One of the greatest days in the star-studded career of Sir John Walker now comes with a big "what if?"
On August 12, 1975 - August 13 NZ time - Walker set the record for the mile in the Swedish port city of Gothenburg, smashing Tanzanian Filbert Bayi's mile record of 3m 51s and breaking, said Peter Snell, the last mythical barrier for milers.
But what if he'd picked another race on a faster track to break the record? What if he'd received more sophisticated pace-making?
"I could have run in the 48s, maybe low 48s," Walker said.
His record-breaking campaign was a world away from the scientific, detail-driven efforts of today's athletes. By contrast, Walker's decision to try to break Bayi's record was arbitrary.
"I'd run 19 races in Europe and won 19 races and had run very fast times yet felt like I hadn't achieved anything," Walker recalled. "I got frustrated and basically said to the promoter in Gothenburg that I wanted to go for the mile record and could he change it from 1500m, which he did."
In contrast to the trends of the day, Walker eschewed speed work and spent the two weeks beforehand racking up mileage - 90 miles (145km) one week, 85 the next - before tuning up with an 800m race in Helsinki.
Sustenance on the big day took the form of a fish and chip lunch washed down with Coke.
"We didn't worry about diet, we just had to survive," Walker said of the New Zealanders' lifestyle on the European athletics circuit.
"We raced far too much, we had to. We were pioneers."
Gothenburg was windy that night, not conducive to fast times, but if that was a handicap it was nothing compared to the inexperienced pacemaker, local lad Goran Savemark.
"The pacemaker was pretty lousy. He ran the first lap too quick then stepped off the track with 700m to go and left me to it."
That Walker ran a faster time, 3m 49s flat, five years later, when he was past his peak years, has him convinced he could have gone a lot faster if the race had been planned better, and that he could have lowered the record to the high 3m 47s if he had focused on it.
"I had a different attitude to the other runners.
"My attitude was to run to win and let time take care of itself. I probably regret that a little bit now," Walker says.
"I only ever had one go at the world record and once I had it I never had a go again."
Even given Walker's regret, his performance was universally lauded.
"It's a time we've all dreamt of," Snell said at the time.
"The mile will never be run in 3m 40s so Walker has knocked off the last mythical barrier."
"He was correct," Walker says.
Even now, when Hicham El Guerrouj, 11 years ago, lowered the mark to 3m 43.13s?
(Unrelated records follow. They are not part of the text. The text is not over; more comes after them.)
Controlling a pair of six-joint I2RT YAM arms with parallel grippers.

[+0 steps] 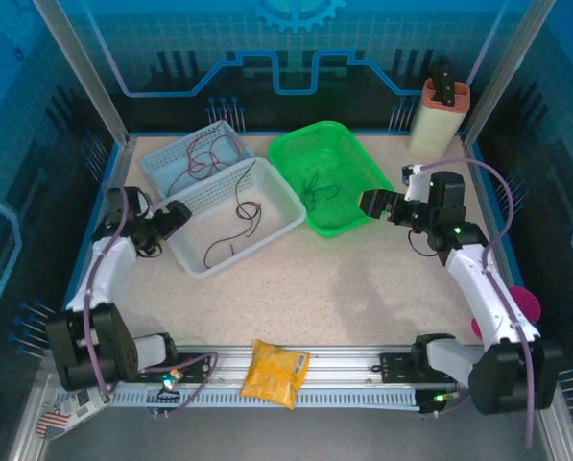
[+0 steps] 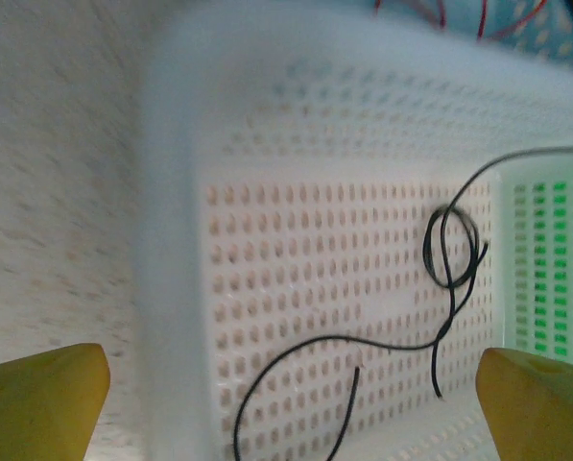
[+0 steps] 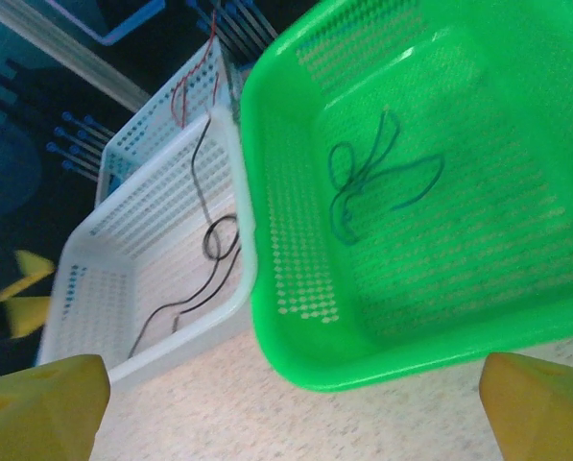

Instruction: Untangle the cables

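Both my claws stand wide open and hold nothing. My left claw (image 1: 174,219) hangs just beside the left wall of the white basket (image 1: 284,200), where the black cable (image 1: 238,226) lies looped, and my right claw (image 1: 370,204) hovers near the right rim of the green basket (image 1: 296,144), where the dark green cable (image 1: 315,187) lies curled; a red cable (image 1: 204,154) lies in the pale blue basket (image 1: 166,158) at the far left. If I pull the black cable by one end, I judge its loop could tighten into a knot, or the wire could catch in the holes and drag the light basket.
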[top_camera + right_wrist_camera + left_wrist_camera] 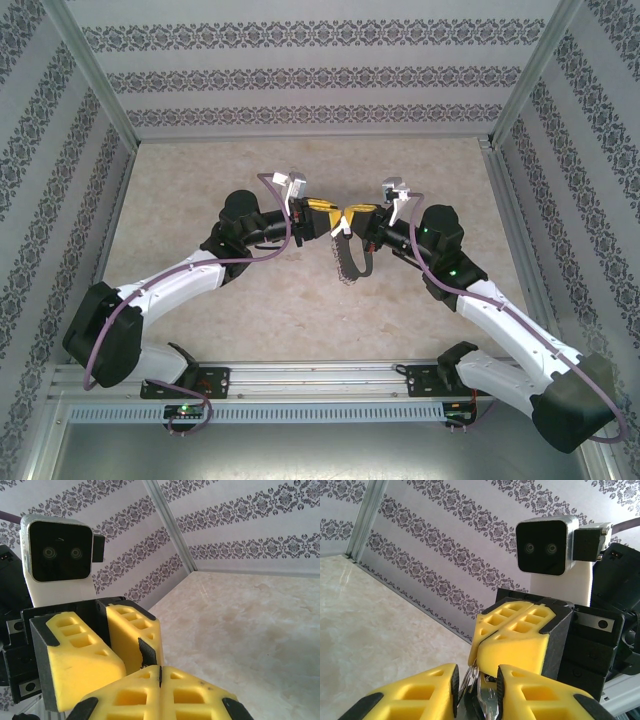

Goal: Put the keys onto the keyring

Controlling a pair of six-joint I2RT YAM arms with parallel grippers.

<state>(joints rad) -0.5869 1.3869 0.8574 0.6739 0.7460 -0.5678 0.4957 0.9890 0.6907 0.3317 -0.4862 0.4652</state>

"You can never say never, but I think 3m 43s is over the top. They're actually getting slower. They're not going any faster now, they've stopped going fast for some unknown reason," Walker says with barely concealed scepticism.
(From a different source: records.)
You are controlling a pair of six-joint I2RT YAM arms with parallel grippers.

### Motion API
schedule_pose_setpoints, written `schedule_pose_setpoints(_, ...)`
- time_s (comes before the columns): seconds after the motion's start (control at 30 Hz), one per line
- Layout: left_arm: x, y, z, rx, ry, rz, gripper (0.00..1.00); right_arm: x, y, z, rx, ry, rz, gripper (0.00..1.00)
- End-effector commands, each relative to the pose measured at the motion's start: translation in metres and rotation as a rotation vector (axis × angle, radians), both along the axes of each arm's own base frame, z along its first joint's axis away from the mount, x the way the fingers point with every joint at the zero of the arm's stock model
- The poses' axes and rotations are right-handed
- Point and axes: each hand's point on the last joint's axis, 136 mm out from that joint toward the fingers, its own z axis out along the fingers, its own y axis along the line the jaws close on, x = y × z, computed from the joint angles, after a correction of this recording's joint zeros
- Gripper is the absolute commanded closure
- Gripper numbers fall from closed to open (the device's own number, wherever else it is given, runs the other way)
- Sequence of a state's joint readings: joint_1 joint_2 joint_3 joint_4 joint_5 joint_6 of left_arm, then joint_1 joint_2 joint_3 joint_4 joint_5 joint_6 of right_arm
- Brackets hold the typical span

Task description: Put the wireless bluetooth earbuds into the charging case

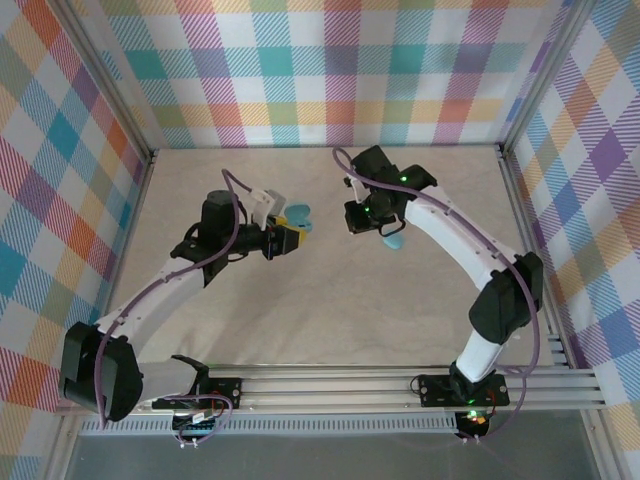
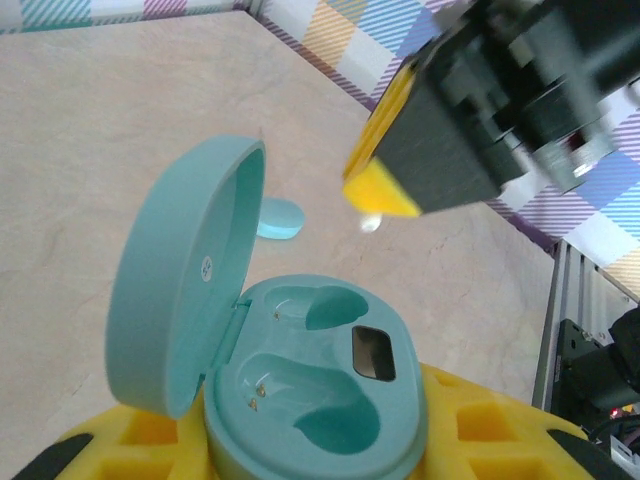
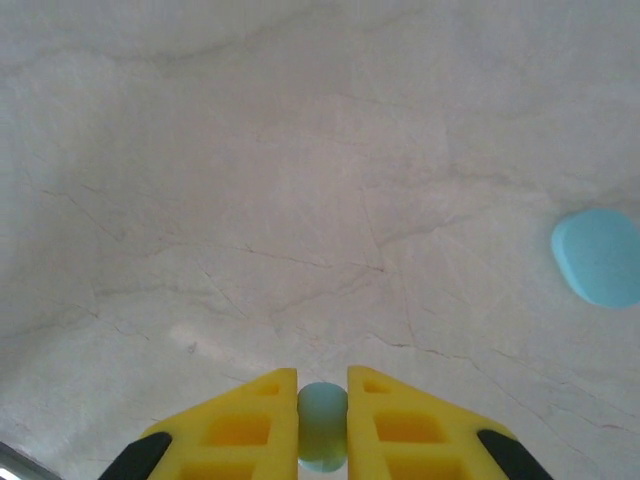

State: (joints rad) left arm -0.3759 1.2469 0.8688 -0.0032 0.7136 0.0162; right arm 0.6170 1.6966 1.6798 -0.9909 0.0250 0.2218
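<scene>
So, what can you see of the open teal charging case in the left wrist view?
The glossy teal oval plastic charging case is open, its domed lid standing up on a hinge. The base holds two empty moulded wells with small gold contacts, and a dark rectangular window beside them. It is clamped between the yellow fingers of the left hand.

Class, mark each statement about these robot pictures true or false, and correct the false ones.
1. The left gripper holds an open case. True.
2. Both its wells hold earbuds. False: both are empty.
3. The right gripper holds an earbud. True.
4. The other case rests on the left arm. False: it lies on the table.
</scene>
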Motion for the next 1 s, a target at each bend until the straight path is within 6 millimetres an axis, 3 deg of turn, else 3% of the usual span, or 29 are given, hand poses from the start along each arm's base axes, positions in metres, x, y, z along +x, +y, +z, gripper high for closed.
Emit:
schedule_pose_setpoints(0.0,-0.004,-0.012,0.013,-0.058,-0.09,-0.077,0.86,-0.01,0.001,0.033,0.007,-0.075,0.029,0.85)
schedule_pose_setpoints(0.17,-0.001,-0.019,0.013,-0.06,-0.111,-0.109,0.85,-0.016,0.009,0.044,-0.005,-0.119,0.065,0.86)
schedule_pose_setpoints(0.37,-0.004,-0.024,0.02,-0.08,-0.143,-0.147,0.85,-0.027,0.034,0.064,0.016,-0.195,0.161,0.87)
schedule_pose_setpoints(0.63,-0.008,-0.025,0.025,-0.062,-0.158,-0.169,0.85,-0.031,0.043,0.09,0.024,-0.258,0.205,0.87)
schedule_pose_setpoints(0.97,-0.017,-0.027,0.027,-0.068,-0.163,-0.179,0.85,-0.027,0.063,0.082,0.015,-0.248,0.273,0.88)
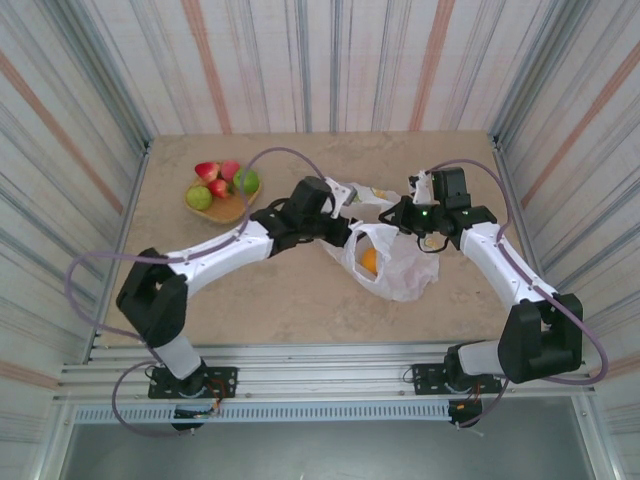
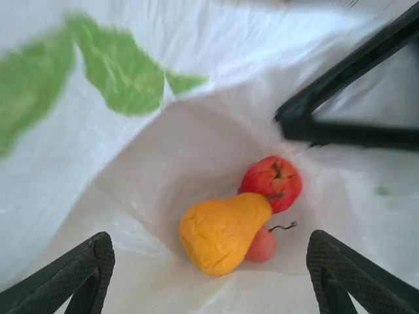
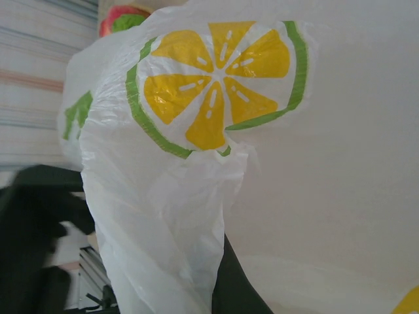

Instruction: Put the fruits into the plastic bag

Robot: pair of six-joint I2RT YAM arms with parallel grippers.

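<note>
**Left end effector (image 2: 209,281) spread wide over the plastic bag (image 2: 163,150), three fruits inside**

Two dark ribbed fingers (image 2: 72,278) of the left end effector stand far apart at the bottom corners of the left wrist view. Nothing is held between them, and they look down into the bag's open mouth. At the bottom of the bag lie a yellow-orange pear (image 2: 222,232) and a red apple (image 2: 273,183) that touches the pear's narrow end. A small pink-red fruit (image 2: 263,246) is tucked partly under the pear. White film printed with a green leaf (image 2: 118,72) rises around them.

The right end effector (image 1: 402,214) is closed, clamped on a gathered fold of the bag. In the right wrist view the crinkled plastic bunches just above a dark finger (image 3: 232,288), with a printed lemon slice (image 3: 219,85) higher up.

From the top camera, both end effectors meet at the bag's mouth near the middle of the surface (image 1: 290,300). The bag sags toward the near edge, with orange showing through the film.

A woven tray (image 1: 235,210) sits at the far left of the surface, well apart from the bag. It holds a strawberry (image 1: 206,171), two pink-red peaches (image 1: 230,169) and two green apples (image 1: 199,197).
</note>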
Walker's record has long been broken, by Sebastian Coe at Oslo in 1979.
"I was actually in the race. It made me pretty despondent. I mean in Norway I was introduced as the world record holder and four minutes later I was nobody. Nobody cared," Walker says.
And this time, for a man who got so many things right, he is absolutely wrong.
As Coe said so evocatively in Auckland two years ago: "He was athletics' first superstar. John caught the moment. It was his looks, his talent - it was just a great, great moment for our sport."
MILE-STONES
* 3m 54.5s - Herb Elliott (Australia), 1958, Dublin
* 3m 54.4s - Peter Snell (NZ), 1962, Wanganui
* 3m 54.04 - Peter Snell (NZ), 1964, Auckland
* 3m 53.6s - Michael Jazy (France), 1965, Rennes
* 3m 51.3 - Jim Ryun (USA), 1966, Berkeley
* 3m 51.1s - Ryun, 1967, Bakersfield
* 3m 51s - Filbert Bayi (Tanzania), 1975, Kingston
* 3m 49.4s - John Walker (NZ), 1975, Gothenburg
* 3m 48.95s - Sebastian Coe (UK), 1979, Oslo
* 3m 48.8s - Steve Ovett (UK), 1981, Oslo
* 3m 48.53s - Coe, 1981, Zurich
* 3m 48.40s - Ovett, 1981, Koblenz
* 3m 47.33s - Coe, 1981, Brussels
* 3m 46.32s - Steve Cram (UK), 1985, Oslo
* 3m 44.39s - Noureddine Morceli (Algeria), 1993, Rieti
* 3m 43.13s - Hicham El Guerrouj (Morocco), 1999, Rome
Athletics: Occasion throws up a 'what if'?